自動車レースの起源は中世の馬の早駆け。つまり都市間レースでした。閉鎖されたサーキットではなく、千変万化するコンディションの中走り続けるラリーは、いわばレースの原点。スピードだけでなく総合力が試され、自動車としての真価を問われる、危険な最前線だったのです。そこに宿るのは戦闘美。世界の桧舞台を席巻したラリーカーだけが誇る、緊張感溢れる美しさを、オートモビル・カウンシル2021で堪能してください。その第一弾としてイタリアの雄、ランチアのチャンピオンマシーン達を紹介します。
ランチア・フルヴィア・クーペ 1.6HF
ランチアのレース部門「HFスクアドラ・コルセ」が実戦に用いたワークス・ラリーカー。18台製造されたうち最後の1台で、メッタ/ダウティ組が74年にイースト・アフリカン・サファリラリーに出場し11位でフィニッシュした経歴を持つ。
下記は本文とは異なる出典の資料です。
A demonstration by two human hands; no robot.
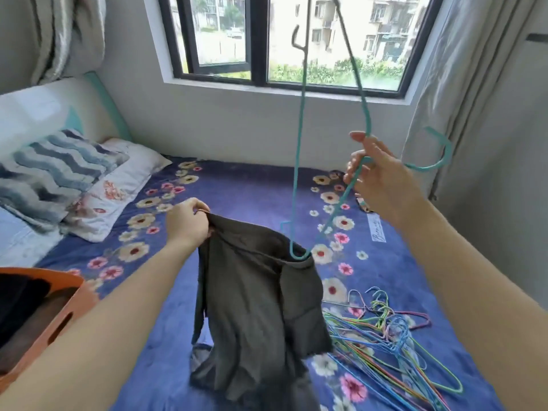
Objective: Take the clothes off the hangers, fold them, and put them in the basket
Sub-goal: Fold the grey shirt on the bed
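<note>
A dark grey garment [261,307] hangs over the bed. My left hand [186,221] pinches its top left edge. My right hand [376,176] grips a teal wire hanger [298,161] near its hook, held up and tilted on end. The hanger's lower corner still sits inside the garment's top right edge. An orange basket [69,310] stands on the bed at the left edge, with dark clothing inside.
A pile of several coloured wire hangers [391,336] lies on the blue floral bedspread [252,185] at the right. Pillows [74,179] lie at the far left. A window [284,40] and a grey curtain [474,99] stand behind the bed.
</note>
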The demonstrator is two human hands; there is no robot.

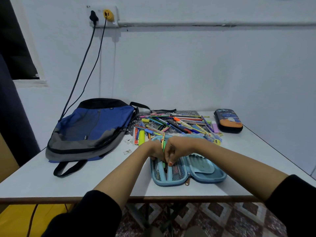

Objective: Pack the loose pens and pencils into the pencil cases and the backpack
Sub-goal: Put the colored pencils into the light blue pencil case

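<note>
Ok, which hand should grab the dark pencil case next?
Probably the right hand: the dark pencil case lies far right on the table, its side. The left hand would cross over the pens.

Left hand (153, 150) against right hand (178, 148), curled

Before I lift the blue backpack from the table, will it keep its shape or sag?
Probably sag: the backpack lies flat and creased, so it looks soft and nearly empty, likely light. Its loose strap lies beside the pens, so it may drag some along.
</note>
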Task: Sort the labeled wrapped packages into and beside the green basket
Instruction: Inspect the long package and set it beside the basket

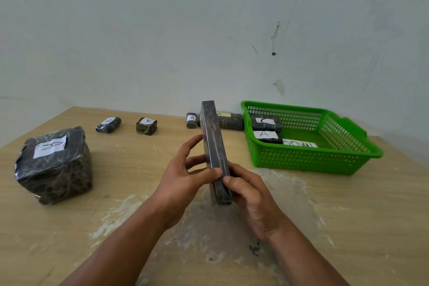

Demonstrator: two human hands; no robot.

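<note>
Held edge-on between left hand (185,176) and right hand (250,195), fingers curled round its lower half: one flat wrapped package (214,146), label unseen. Right of the grip, in the green basket (325,162): near package (267,137) reading "A", far package (265,123), letter part hidden. Just beyond the grip: small packet (191,120) and long package (229,121), both "A". Left: small roll (108,124) "B", cube (146,126), large bundle (54,165), letters unclear.
</note>
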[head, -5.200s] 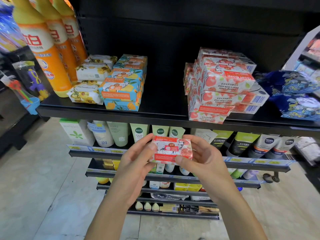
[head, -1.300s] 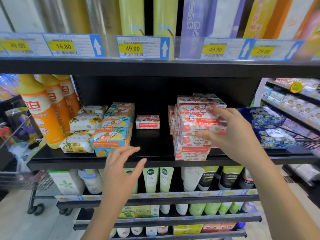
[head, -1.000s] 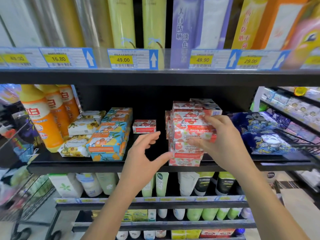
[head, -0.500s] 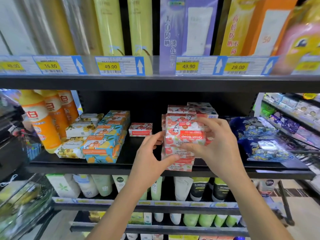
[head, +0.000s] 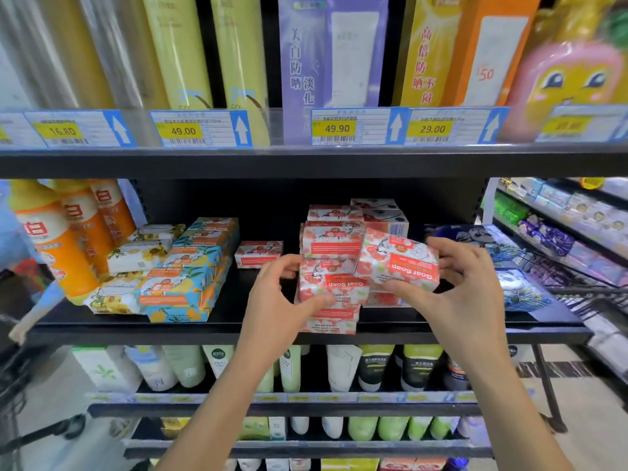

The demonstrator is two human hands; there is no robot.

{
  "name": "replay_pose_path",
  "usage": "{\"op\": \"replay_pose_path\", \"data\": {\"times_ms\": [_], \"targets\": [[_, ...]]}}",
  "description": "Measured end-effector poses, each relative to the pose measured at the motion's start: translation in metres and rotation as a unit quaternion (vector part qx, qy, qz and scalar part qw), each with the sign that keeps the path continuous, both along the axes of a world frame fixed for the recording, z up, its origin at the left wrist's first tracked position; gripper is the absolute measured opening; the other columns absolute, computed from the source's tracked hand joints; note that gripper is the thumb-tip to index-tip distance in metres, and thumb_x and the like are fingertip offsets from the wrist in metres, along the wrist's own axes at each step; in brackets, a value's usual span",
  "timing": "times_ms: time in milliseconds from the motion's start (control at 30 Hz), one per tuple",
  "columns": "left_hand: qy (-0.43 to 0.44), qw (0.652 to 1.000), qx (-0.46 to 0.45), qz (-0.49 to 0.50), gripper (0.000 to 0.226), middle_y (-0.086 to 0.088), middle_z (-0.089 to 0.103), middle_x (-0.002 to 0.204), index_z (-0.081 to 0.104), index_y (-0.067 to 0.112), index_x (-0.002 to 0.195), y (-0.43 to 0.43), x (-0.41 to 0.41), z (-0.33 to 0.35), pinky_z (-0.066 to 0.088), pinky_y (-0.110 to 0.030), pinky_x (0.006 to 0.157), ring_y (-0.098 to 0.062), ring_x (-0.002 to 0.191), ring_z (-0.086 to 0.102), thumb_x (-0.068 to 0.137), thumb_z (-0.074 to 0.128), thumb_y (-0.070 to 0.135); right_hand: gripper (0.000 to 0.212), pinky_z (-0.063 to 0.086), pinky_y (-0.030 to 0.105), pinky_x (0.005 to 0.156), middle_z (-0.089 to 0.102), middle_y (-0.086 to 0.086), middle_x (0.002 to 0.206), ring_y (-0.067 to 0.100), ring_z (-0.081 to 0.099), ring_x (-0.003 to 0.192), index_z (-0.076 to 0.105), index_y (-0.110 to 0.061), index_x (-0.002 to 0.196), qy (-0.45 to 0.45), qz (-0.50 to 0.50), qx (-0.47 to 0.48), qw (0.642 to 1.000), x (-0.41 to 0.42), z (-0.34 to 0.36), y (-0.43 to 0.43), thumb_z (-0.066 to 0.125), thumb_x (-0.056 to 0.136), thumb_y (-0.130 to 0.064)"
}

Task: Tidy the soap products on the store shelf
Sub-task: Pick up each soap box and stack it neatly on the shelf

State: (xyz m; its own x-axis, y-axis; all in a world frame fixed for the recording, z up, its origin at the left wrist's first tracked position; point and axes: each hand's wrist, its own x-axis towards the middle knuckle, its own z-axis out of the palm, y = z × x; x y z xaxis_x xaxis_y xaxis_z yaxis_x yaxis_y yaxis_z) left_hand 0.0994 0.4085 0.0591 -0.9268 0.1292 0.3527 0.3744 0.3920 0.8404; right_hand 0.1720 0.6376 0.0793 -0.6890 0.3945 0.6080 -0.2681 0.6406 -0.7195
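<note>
A stack of red-and-white goat soap boxes [head: 331, 239] stands mid-shelf on the black shelf [head: 238, 329]. My right hand [head: 465, 290] grips one such box [head: 397, 263], tilted and lifted off the stack's right side. My left hand [head: 282, 300] holds another red box [head: 331, 287] at the front of the stack, thumb on its lower edge. A single red soap box [head: 259, 253] sits alone further back, left of the stack. Blue-and-orange soap boxes [head: 190, 270] are stacked at the left, next to white floral soap packs [head: 139, 254].
Orange detergent bottles [head: 61, 239] stand at the shelf's far left. Dark blue patterned packs [head: 503, 263] lie at the right. Price tags [head: 200, 129] line the shelf above; tubes [head: 343, 367] fill the shelf below. A cart [head: 13, 375] is at lower left.
My right hand has pulled the top goat soap box off the stack toward the right and tilted it. My left hand has closed on the box beneath it.
</note>
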Motion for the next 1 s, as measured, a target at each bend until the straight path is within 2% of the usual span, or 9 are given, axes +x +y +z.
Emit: {"op": "replay_pose_path", "data": {"times_ms": [67,233,333,467,633,800,867,1000], "targets": [[-0.011,1.000,0.017,-0.010,0.065,0.020,0.057,0.119,0.054,0.037,0.126,0.000,0.000,0.001,0.040,-0.012,0.086,0.025,0.102,0.046,0.072,0.090,0.038,0.071,0.040,0.001,0.085,0.051,-0.006,0.117,-0.007,0.055,0.101,0.062,-0.027,0.122,0.008,0.005,0.000,1.000,0.003,-0.004,0.001,0.096,0.060,-0.037],[-0.013,0.998,0.059,-0.018,0.062,0.014,0.064,0.117,0.059,0.040,0.119,-0.006,-0.002,-0.003,0.048,-0.024,0.097,-0.002,0.112,0.059,0.069,0.094,0.032,0.070,0.044,0.004,0.086,0.056,-0.009,0.121,-0.004,0.057,0.102,0.059,-0.034,0.121,0.013,0.024,-0.012,1.000,0.006,-0.011,-0.003,0.096,0.061,-0.035],[-0.007,0.996,0.081,-0.033,0.064,0.008,0.066,0.117,0.060,0.032,0.122,-0.008,0.001,-0.004,0.052,-0.028,0.099,-0.006,0.111,0.063,0.069,0.094,0.027,0.070,0.046,0.007,0.082,0.062,-0.016,0.118,-0.006,0.060,0.103,0.056,-0.040,0.122,0.000,0.037,-0.048,0.998,0.009,-0.012,-0.004,0.096,0.064,-0.034],[-0.005,0.994,0.103,-0.041,0.073,0.006,0.067,0.118,0.060,0.028,0.124,-0.016,0.007,-0.002,0.056,-0.035,0.098,-0.011,0.113,0.066,0.062,0.096,0.038,0.071,0.045,0.011,0.084,0.063,-0.016,0.119,-0.007,0.060,0.104,0.056,-0.041,0.124,0.000,0.038,-0.064,0.997,0.014,-0.011,-0.005,0.094,0.064,-0.037],[-0.008,0.991,0.134,-0.019,0.067,0.013,0.071,0.111,0.064,0.028,0.116,-0.039,0.019,0.002,0.054,-0.031,0.099,-0.009,0.110,0.068,0.055,0.090,0.040,0.075,0.049,0.015,0.088,0.063,-0.015,0.120,-0.004,0.060,0.106,0.058,-0.038,0.127,-0.007,0.050,-0.079,0.996,0.023,-0.011,-0.010,0.090,0.059,-0.045],[-0.013,0.987,0.159,0.025,0.065,0.012,0.073,0.110,0.066,0.024,0.117,-0.076,0.029,-0.008,0.057,-0.024,0.094,-0.006,0.109,0.069,0.056,0.090,0.026,0.074,0.053,0.038,0.100,0.060,-0.021,0.122,0.004,0.060,0.114,0.058,-0.042,0.125,-0.023,0.070,-0.052,0.996,0.022,-0.016,-0.031,0.085,0.058,-0.055],[-0.013,0.984,0.175,0.044,0.069,0.004,0.072,0.112,0.066,0.020,0.117,-0.094,0.030,-0.012,0.057,-0.032,0.096,-0.010,0.109,0.070,0.055,0.096,0.025,0.078,0.053,0.040,0.100,0.060,-0.020,0.123,0.006,0.060,0.115,0.060,-0.037,0.127,-0.034,0.079,-0.043,0.995,0.020,-0.018,-0.044,0.083,0.056,-0.058],[0.000,0.980,0.183,0.081,0.077,-0.001,0.073,0.115,0.066,0.020,0.118,-0.132,0.027,-0.018,0.055,-0.045,0.098,-0.017,0.111,0.070,0.051,0.103,0.030,0.077,0.051,0.041,0.102,0.058,-0.017,0.125,0.010,0.058,0.116,0.059,-0.036,0.130,-0.071,0.095,-0.004,0.993,0.009,-0.018,-0.079,0.090,0.060,-0.049]]}}
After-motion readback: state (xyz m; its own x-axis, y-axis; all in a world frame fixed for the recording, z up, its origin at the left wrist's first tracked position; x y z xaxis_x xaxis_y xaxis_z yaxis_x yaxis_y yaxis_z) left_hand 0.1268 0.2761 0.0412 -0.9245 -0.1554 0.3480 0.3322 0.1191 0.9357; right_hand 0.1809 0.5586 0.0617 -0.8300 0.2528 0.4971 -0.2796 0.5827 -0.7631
同じクルーで戦った同年のロンドン・サハラ・ミュンヘン・ワールドカップラリーがワークスフルヴィア最後のラリーとなった。その後ワークス活動は完全にストラトスに移行する。独創の狭角V型4気筒エンジンを縦置きするFWDクーペは、若きサンドロ・ムナーリがチェックポイント設営より30分も早く到着し、前代未聞の早着失格になったという逸話を持つほどの俊足を誇った。
ランチア・ストラトス HF Gr.4
まさにラリー制覇のために産まれた「パーパスビルドカー」。1.7×3.7mという特殊な縦横比を持つウェッジシェイプのデザインを担当したのはベルトーネ時代のガンディーニ。ホイールベースに至っては2.2m以下というコーナリングマシーンの開発にはジャン・パオロ・ダラーラが関与した。74、75、76年のWRCマニュファクチュアラー・タイトルをランチアにもたらした名機。今回展示する個体は1981年のスペイン・ラリー選手権、翌82年はスペイン・ツーリングカー選手権を戦い、いずれもシリーズチャンピオンの座に就いた。ストラトスGr.4後期型で、エンジンはクラウディオ・マリオーリがチューンした2バルブのビッグバルブ仕様を搭載している。
photo=FCA Heritage
写真は展示車と同型車
フィアット・アバルト 131ラリー
先鋭的なストラトスに替わるラリーウェポンとして、フィアットグループが次期FXに選んだのはボクシーなファミリーセダン、フィアット131だった。開発を担当したのはアバルト。同社のテクニカル・チーフ、コルッチが指揮し、テストドライバーはジョルジョ・ピアンタが務めた。世界ラリー選手権への出場は76年シーズンの途中から。4バルブヘッドを持つとは言え2ℓ4気筒をフロントに搭載し、後輪駆動するオーソドックスなレイアウトながら、アバルトの魔法をかけられた131は素晴らしい実力を発揮。77年、78年、80年の3度に亘りフィアットにメイクスタイトルをもたらす等大暴れした。展示車は77年のモンテカルロラリーで名手J-C.アンドリュー/“ビシェ”組が2位に導いたマシーンそのものである。
ランチア・ラリー 037 エボリューション2
1982年から採用されたGr.B規定が、ラリーカーの先鋭化を一気に進めた。増大するターボパワーに対処するため、時代は一気にフルタイム4WDに移行するかに見えたものの、ランチアは全く違うアプローチで世界選手権に臨むことを決断する。機械式スーパーチャージャーを採用した4気筒をミドシップするRWD、公道を走るレーシングカーともいうべきラリー037を戦場に送り込んだのである。037は持ち前の運動性能の良さと、ターボラグのないエンジン特性がもたらすコントロール性の高さを武器に、83年のメイクス選手権を見事勝ち取ることに成功する。ここに展示するのは翌年、ランチア・マルティニ・レーシングがエンターした由緒正しきワークスカーの1台。アッティーリョ・ベッテガのドライブでアクロポリスラリー4位入賞を果たした経歴を持つ。